**Brief:** For every line of the material below, check for the string "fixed" and return the line if it is there.

════

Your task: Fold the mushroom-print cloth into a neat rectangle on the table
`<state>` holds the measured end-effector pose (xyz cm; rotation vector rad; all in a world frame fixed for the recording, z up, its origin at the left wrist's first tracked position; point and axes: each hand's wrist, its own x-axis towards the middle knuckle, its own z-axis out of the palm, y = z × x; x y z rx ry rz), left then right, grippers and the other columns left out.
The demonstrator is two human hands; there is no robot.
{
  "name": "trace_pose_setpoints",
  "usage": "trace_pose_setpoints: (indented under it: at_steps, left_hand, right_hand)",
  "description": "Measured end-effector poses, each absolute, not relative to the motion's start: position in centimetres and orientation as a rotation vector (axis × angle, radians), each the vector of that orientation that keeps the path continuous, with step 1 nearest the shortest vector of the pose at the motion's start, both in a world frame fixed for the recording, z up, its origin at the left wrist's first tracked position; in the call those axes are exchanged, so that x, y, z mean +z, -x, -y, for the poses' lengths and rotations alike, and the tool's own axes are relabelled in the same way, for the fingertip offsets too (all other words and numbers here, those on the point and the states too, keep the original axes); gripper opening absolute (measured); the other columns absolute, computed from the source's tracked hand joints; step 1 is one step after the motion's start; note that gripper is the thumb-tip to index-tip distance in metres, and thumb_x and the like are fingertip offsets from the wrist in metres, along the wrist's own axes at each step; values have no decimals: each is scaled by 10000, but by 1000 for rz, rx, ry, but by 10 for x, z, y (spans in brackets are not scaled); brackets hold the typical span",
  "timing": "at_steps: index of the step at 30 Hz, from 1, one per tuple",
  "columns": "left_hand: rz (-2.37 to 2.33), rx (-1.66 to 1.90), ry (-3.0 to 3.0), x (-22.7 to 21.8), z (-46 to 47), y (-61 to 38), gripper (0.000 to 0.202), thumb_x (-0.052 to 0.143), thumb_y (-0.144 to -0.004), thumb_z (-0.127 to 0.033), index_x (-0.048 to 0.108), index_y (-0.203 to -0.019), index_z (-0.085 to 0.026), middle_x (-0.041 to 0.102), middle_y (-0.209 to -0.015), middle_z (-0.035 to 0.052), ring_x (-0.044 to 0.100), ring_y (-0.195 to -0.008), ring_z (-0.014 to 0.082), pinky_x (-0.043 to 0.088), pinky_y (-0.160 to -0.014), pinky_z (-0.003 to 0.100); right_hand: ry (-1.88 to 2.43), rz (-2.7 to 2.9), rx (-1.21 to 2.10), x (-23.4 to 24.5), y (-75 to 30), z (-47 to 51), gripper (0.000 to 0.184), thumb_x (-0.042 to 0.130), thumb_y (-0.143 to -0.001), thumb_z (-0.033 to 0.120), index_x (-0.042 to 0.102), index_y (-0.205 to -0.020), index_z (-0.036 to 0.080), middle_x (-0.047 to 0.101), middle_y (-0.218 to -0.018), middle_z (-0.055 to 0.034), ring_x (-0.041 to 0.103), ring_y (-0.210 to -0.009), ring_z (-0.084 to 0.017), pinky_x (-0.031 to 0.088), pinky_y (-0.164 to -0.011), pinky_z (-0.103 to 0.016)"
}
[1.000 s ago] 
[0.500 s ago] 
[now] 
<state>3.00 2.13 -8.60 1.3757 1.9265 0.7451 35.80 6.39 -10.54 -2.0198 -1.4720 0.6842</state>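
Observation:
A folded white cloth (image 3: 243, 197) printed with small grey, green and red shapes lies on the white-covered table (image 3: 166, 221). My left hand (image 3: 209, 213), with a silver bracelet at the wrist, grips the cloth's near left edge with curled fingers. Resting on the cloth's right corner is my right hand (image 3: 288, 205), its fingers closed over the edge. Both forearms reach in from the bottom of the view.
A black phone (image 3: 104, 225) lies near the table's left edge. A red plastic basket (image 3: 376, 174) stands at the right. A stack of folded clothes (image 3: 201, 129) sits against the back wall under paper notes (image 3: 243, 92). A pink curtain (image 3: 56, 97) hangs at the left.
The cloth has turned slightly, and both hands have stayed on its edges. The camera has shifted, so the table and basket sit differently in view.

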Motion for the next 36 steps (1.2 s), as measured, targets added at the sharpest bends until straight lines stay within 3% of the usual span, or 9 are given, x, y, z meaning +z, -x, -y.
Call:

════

**Solution below:**
`<state>` holds the measured end-effector pose (xyz cm; rotation vector rad; all in a world frame fixed for the recording, z up, its origin at the left wrist's first tracked position; point and axes: each hand's wrist, its own x-axis towards the middle knuckle, its own z-axis out of the palm, y = z × x; x y z rx ry rz), left then right, grippers and the other columns left out.
  "description": "Measured end-effector poses, each absolute, not relative to the motion's start: position in centimetres and orientation as a rotation vector (axis × angle, radians), each the vector of that orientation that keeps the path continuous, with step 1 nearest the shortest vector of the pose at the motion's start, both in a world frame fixed for the recording, z up, its origin at the left wrist's first tracked position; in the call those axes are exchanged, so that x, y, z mean +z, -x, -y, for the poses' lengths and rotations alike, and the tool's own axes are relabelled in the same way, for the fingertip offsets too (all other words and numbers here, those on the point and the states too, keep the original axes); gripper opening absolute (measured); the other columns absolute, computed from the source's tracked hand joints; step 1 is one step after the motion's start; note that gripper is the thumb-tip to index-tip distance in metres, and thumb_x and the like are fingertip offsets from the wrist in metres, along the wrist's own axes at each step; values have no decimals: each is scaled by 10000, but by 1000 for rz, rx, ry, but by 10 for x, z, y (spans in brackets are not scaled); brackets hold the typical span",

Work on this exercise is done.